* **TASK DIRECTIONS**:
Give back the entire listing verbatim.
[Start of Attachment]
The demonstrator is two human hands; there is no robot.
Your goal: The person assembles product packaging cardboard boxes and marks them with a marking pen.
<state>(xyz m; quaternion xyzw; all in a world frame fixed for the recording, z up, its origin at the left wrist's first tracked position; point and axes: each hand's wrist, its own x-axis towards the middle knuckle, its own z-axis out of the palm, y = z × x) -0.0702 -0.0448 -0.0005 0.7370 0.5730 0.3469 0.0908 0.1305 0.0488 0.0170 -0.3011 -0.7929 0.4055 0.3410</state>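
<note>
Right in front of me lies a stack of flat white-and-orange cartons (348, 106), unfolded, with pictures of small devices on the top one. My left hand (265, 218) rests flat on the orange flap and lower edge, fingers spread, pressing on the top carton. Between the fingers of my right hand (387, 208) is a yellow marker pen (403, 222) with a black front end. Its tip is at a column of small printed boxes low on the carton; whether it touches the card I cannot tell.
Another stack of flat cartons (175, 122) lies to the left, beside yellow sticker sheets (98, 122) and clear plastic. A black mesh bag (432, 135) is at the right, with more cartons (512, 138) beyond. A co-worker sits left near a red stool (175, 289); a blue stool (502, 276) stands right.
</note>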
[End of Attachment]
* **WRITTEN RESPONSE**:
The demonstrator is two human hands; there is no robot.
Your goal: The person assembles product packaging cardboard boxes and marks them with a marking pen.
<state>(xyz m; quaternion xyzw; all in a world frame fixed for the recording, z up, its origin at the left wrist's first tracked position; point and axes: each hand's wrist, its own x-axis towards the middle knuckle, its own z-axis out of the palm, y = z × x) -0.0702 -0.0448 -0.0005 0.7370 0.5730 0.3469 0.0908 0.1305 0.0488 0.0170 -0.3011 -0.7929 0.4055 0.3410</state>
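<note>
Right in front of me lies a stack of flat white-and-orange cartons (348, 106), unfolded, with pictures of small devices on the top one. My left hand (265, 218) rests flat on the orange flap and lower edge, fingers spread, pressing on the top carton. Between the fingers of my right hand (387, 208) is a yellow marker pen (403, 222) with a black front end. Its tip is at a column of small printed boxes low on the carton; whether it touches the card I cannot tell.
Another stack of flat cartons (175, 122) lies to the left, beside yellow sticker sheets (98, 122) and clear plastic. A black mesh bag (432, 135) is at the right, with more cartons (512, 138) beyond. A co-worker sits left near a red stool (175, 289); a blue stool (502, 276) stands right.
</note>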

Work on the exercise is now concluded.